The 5 checkpoints are:

  • ear
  • shoulder
  • hip
  • knee
  • ankle

You can check your back posture for posture-correction purposes by taking a picture of yourself from the side and drawing a line from your ear to your ankle. Make a note of any checkpoints that stray from the line. It’s not atypical to see a sort of zig-zag line forming between these checkpoints, and if that’s the case, you probably have significant discomfort at various points in your body.

You’ll also note that standing with good alignment is very challenging if you have poor back posture. For example, pulling your hips under your ribcage and your shoulders back might feel darn near impossible to do for more than a minute, let alone an entire day.

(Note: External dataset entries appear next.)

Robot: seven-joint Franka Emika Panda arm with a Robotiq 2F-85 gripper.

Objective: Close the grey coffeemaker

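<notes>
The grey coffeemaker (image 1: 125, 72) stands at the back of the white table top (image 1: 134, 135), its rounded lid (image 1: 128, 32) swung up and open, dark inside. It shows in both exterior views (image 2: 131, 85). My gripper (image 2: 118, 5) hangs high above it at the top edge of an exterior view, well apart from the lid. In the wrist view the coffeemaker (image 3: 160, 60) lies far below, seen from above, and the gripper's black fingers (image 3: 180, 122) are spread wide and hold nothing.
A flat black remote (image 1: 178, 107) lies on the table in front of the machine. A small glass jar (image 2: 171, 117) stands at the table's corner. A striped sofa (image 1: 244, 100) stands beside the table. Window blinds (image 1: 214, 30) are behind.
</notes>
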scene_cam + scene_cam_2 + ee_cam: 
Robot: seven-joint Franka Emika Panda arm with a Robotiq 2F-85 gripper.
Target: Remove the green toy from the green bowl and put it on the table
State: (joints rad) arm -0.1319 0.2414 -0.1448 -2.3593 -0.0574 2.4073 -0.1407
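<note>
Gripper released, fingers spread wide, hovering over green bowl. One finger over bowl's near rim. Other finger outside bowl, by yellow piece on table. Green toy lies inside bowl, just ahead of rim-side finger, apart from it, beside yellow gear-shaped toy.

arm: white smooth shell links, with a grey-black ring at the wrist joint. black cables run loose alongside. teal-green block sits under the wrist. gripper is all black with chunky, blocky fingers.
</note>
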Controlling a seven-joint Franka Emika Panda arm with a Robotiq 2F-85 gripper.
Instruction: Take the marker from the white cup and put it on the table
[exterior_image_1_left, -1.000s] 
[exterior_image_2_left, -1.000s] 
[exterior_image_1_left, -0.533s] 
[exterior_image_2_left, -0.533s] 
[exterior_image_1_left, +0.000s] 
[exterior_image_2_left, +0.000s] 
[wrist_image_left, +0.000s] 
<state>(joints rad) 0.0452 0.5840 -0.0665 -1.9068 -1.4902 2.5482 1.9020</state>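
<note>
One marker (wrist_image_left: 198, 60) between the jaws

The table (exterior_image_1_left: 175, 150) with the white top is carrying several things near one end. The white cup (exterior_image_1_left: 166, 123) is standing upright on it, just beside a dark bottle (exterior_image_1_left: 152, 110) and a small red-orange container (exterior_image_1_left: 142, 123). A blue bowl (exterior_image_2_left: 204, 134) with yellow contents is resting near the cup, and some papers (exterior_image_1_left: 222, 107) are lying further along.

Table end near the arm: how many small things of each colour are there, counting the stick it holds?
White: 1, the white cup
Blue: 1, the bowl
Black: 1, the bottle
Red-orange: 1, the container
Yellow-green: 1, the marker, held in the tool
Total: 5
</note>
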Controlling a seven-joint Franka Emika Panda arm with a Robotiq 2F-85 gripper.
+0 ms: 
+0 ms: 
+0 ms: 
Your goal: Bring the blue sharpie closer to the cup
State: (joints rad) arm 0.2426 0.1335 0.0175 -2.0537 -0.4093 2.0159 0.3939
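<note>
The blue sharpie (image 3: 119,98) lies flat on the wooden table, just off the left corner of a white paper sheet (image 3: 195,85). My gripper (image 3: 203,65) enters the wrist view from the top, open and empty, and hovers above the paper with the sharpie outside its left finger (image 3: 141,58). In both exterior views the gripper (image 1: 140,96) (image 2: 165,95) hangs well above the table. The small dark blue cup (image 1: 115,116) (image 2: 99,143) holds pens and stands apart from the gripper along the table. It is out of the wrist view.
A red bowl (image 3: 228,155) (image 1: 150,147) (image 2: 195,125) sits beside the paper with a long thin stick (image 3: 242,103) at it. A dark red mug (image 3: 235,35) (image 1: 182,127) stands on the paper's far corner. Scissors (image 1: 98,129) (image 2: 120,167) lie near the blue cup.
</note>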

Why Does Back Posture Matter?

Posture correction feels so challenging right off the bat because the body is an amazing working machine. It’s incredibly resilient and molds to what we do day in and day out.

If you’re slumped over a keyboard for most of the day, your muscles lengthen and tighten in places that make that position more supported. Additionally, chronic poor back posture can also change the skeletal system.

The very foundation of your body is molded to suit your default position. The bone structure of your collarbone and shoulders can literally change. Researchers have found horn-like bone spurs at the bases of the skulls from the way people excessively stare down at devices.

trainer at gym helping someone with their posture

The body has other measures of adapting and protecting itself beyond the skeletal system. For example, a “dowager’s hump” is a common name for an unsightly, fatty deposit at the base of the neck resulting from a chronic curve in the upper back.

The body adapts and makes these changes to protect itself, but unfortunately, these adaptions also cause discomfort, and sometimes, significant pain. Beyond discomfort and pain, however, real dangers and adverse symptoms result from the poor back posture.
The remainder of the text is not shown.